*Work required:* Write every line of the material out exactly as shown.

*Source material:*
>>>
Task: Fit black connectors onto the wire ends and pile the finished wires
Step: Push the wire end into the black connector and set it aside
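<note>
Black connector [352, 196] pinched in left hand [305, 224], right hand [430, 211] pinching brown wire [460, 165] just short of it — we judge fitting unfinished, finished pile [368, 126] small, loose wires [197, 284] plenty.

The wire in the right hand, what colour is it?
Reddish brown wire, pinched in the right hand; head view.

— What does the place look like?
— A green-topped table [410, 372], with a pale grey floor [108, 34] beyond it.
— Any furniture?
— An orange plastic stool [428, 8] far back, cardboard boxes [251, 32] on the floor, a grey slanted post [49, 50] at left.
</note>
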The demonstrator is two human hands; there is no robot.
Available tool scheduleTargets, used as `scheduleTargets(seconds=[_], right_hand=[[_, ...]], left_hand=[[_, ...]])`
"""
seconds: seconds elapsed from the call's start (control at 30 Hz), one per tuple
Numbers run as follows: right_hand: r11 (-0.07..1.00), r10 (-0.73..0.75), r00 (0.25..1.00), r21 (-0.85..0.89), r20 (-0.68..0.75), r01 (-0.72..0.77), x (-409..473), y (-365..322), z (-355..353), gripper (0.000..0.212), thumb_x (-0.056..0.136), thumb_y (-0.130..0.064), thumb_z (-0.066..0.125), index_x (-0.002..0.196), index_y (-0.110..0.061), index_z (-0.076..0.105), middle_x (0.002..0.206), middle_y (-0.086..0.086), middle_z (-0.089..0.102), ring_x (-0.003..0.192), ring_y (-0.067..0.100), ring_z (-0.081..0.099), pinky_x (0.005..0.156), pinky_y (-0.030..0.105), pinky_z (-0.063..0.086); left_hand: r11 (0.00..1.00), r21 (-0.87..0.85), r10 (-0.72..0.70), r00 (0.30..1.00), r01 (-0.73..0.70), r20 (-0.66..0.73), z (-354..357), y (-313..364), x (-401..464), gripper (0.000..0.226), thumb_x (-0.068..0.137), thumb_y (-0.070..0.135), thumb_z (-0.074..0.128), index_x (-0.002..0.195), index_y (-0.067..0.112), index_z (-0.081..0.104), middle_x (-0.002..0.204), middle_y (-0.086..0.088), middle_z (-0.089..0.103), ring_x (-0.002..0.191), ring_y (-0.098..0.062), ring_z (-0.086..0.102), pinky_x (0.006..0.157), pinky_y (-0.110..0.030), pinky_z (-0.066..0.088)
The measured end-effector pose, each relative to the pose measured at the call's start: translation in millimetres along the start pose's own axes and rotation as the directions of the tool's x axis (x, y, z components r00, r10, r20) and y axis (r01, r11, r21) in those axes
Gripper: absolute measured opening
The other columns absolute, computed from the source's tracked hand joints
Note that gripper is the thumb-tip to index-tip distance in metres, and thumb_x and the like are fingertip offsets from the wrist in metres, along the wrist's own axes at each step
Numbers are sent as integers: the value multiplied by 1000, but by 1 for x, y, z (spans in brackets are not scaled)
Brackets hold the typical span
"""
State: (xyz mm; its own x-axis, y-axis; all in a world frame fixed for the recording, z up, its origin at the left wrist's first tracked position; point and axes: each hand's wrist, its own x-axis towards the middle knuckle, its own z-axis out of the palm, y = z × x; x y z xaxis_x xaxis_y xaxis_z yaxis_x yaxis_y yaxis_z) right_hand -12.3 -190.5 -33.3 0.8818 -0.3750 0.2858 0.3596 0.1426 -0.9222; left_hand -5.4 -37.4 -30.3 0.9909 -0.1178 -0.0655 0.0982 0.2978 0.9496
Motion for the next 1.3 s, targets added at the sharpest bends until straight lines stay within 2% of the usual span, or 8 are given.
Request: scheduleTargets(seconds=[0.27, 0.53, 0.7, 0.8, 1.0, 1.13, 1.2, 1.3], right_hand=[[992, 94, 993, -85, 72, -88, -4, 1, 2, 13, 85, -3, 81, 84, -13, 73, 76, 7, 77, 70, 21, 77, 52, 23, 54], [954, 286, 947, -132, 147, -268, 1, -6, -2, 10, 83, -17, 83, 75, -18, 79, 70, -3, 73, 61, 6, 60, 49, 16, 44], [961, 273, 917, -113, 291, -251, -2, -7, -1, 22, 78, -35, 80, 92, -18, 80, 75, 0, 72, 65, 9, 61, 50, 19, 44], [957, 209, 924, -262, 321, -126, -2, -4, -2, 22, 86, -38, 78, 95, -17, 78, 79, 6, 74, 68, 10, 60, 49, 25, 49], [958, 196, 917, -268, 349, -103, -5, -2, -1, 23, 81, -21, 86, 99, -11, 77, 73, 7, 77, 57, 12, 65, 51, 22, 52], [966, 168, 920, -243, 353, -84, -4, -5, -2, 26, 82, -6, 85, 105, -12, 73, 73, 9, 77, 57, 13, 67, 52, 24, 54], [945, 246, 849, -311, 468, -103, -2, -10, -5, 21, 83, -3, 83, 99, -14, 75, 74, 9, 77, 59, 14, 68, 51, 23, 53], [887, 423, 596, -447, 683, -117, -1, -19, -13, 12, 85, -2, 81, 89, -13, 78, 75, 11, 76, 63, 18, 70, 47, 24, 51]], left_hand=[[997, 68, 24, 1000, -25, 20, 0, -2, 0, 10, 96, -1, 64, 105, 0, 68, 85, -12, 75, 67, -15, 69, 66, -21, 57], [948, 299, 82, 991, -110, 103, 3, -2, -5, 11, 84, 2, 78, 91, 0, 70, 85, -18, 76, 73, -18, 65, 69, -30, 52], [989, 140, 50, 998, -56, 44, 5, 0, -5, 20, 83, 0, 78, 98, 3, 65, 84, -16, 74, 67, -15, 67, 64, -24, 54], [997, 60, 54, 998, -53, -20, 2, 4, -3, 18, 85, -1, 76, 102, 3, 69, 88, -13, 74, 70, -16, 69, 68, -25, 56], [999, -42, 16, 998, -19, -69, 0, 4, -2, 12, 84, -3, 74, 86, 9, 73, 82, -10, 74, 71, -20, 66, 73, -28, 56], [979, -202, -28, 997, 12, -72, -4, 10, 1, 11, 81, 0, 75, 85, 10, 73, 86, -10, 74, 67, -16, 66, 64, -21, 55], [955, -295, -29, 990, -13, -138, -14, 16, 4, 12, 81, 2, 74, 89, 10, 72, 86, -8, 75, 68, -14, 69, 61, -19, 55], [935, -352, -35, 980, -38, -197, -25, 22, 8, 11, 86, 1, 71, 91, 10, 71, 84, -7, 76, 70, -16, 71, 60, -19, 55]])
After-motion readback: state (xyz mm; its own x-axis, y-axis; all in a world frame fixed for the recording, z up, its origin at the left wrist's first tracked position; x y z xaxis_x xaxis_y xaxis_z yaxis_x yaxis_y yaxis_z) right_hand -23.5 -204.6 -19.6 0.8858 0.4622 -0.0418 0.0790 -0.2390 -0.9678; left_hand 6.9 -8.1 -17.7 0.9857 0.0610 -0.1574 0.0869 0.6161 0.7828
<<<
*Task output:*
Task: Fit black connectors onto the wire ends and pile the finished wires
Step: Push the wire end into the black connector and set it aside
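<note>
Black connector [352, 196] pinched in left hand [305, 224], right hand [430, 211] pinching brown wire [460, 165] just short of it — we judge fitting unfinished, finished pile [368, 126] small, loose wires [197, 284] plenty.

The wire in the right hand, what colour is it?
Reddish brown wire, pinched in the right hand; head view.

— What does the place look like?
— A green-topped table [410, 372], with a pale grey floor [108, 34] beyond it.
— Any furniture?
— An orange plastic stool [428, 8] far back, cardboard boxes [251, 32] on the floor, a grey slanted post [49, 50] at left.
</note>
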The demonstrator is two human hands; there is no robot.
Available tool scheduleTargets, used as `scheduleTargets(seconds=[_], right_hand=[[_, ...]], left_hand=[[_, ...]])`
"""
seconds: seconds elapsed from the call's start (control at 30 Hz), one per tuple
Numbers run as follows: right_hand: r11 (-0.07..1.00), r10 (-0.73..0.75), r00 (0.25..1.00), r21 (-0.85..0.89), r20 (-0.68..0.75), r01 (-0.72..0.77), x (-409..473), y (-365..322), z (-355..353), gripper (0.000..0.212), thumb_x (-0.056..0.136), thumb_y (-0.130..0.064), thumb_z (-0.066..0.125), index_x (-0.002..0.196), index_y (-0.110..0.061), index_z (-0.076..0.105), middle_x (0.002..0.206), middle_y (-0.086..0.086), middle_z (-0.089..0.102), ring_x (-0.003..0.192), ring_y (-0.067..0.100), ring_z (-0.081..0.099), pinky_x (0.005..0.156), pinky_y (-0.030..0.105), pinky_z (-0.063..0.086); left_hand: r11 (0.00..1.00), r21 (-0.87..0.85), r10 (-0.72..0.70), r00 (0.30..1.00), r01 (-0.73..0.70), r20 (-0.66..0.73), z (-354..357), y (-313..364), x (-401..464), gripper (0.000..0.226), thumb_x (-0.068..0.137), thumb_y (-0.070..0.135), thumb_z (-0.074..0.128), index_x (-0.002..0.195), index_y (-0.067..0.112), index_z (-0.081..0.104), middle_x (-0.002..0.204), middle_y (-0.086..0.088), middle_z (-0.089..0.103), ring_x (-0.002..0.191), ring_y (-0.098..0.062), ring_z (-0.086..0.102), pinky_x (0.006..0.157), pinky_y (-0.110..0.030), pinky_z (-0.066..0.088)
The measured end-effector pose, each relative to the pose measured at the call's start: translation in millimetres along the start pose's own axes and rotation as the directions of the tool's x axis (x, y, z components r00, r10, r20) and y axis (r01, r11, r21) in those axes
Gripper: absolute measured opening
The other columns absolute, computed from the source's tracked hand joints
Note that gripper is the thumb-tip to index-tip distance in metres, and thumb_x and the like are fingertip offsets from the wrist in metres, along the wrist's own axes at each step
Numbers are sent as integers: the value multiplied by 1000, but by 1 for x, y, z (spans in brackets are not scaled)
Brackets hold the typical span
"""
State: (xyz mm; its own x-axis, y-axis; all in a world frame fixed for the recording, z up, its origin at the left wrist's first tracked position; point and axes: each hand's wrist, its own x-axis towards the middle knuckle, its own z-axis out of the palm, y = z × x; x y z xaxis_x xaxis_y xaxis_z yaxis_x yaxis_y yaxis_z) right_hand -12.3 -190.5 -33.3 0.8818 -0.3750 0.2858 0.3596 0.1426 -0.9222; left_hand -5.4 -37.4 -30.3 0.9909 -0.1178 -0.0655 0.0982 0.2978 0.9496
Motion for the next 1.3 s, targets added at the sharpest bends until straight lines stay within 2% of the usual span, or 8 are given.
Request: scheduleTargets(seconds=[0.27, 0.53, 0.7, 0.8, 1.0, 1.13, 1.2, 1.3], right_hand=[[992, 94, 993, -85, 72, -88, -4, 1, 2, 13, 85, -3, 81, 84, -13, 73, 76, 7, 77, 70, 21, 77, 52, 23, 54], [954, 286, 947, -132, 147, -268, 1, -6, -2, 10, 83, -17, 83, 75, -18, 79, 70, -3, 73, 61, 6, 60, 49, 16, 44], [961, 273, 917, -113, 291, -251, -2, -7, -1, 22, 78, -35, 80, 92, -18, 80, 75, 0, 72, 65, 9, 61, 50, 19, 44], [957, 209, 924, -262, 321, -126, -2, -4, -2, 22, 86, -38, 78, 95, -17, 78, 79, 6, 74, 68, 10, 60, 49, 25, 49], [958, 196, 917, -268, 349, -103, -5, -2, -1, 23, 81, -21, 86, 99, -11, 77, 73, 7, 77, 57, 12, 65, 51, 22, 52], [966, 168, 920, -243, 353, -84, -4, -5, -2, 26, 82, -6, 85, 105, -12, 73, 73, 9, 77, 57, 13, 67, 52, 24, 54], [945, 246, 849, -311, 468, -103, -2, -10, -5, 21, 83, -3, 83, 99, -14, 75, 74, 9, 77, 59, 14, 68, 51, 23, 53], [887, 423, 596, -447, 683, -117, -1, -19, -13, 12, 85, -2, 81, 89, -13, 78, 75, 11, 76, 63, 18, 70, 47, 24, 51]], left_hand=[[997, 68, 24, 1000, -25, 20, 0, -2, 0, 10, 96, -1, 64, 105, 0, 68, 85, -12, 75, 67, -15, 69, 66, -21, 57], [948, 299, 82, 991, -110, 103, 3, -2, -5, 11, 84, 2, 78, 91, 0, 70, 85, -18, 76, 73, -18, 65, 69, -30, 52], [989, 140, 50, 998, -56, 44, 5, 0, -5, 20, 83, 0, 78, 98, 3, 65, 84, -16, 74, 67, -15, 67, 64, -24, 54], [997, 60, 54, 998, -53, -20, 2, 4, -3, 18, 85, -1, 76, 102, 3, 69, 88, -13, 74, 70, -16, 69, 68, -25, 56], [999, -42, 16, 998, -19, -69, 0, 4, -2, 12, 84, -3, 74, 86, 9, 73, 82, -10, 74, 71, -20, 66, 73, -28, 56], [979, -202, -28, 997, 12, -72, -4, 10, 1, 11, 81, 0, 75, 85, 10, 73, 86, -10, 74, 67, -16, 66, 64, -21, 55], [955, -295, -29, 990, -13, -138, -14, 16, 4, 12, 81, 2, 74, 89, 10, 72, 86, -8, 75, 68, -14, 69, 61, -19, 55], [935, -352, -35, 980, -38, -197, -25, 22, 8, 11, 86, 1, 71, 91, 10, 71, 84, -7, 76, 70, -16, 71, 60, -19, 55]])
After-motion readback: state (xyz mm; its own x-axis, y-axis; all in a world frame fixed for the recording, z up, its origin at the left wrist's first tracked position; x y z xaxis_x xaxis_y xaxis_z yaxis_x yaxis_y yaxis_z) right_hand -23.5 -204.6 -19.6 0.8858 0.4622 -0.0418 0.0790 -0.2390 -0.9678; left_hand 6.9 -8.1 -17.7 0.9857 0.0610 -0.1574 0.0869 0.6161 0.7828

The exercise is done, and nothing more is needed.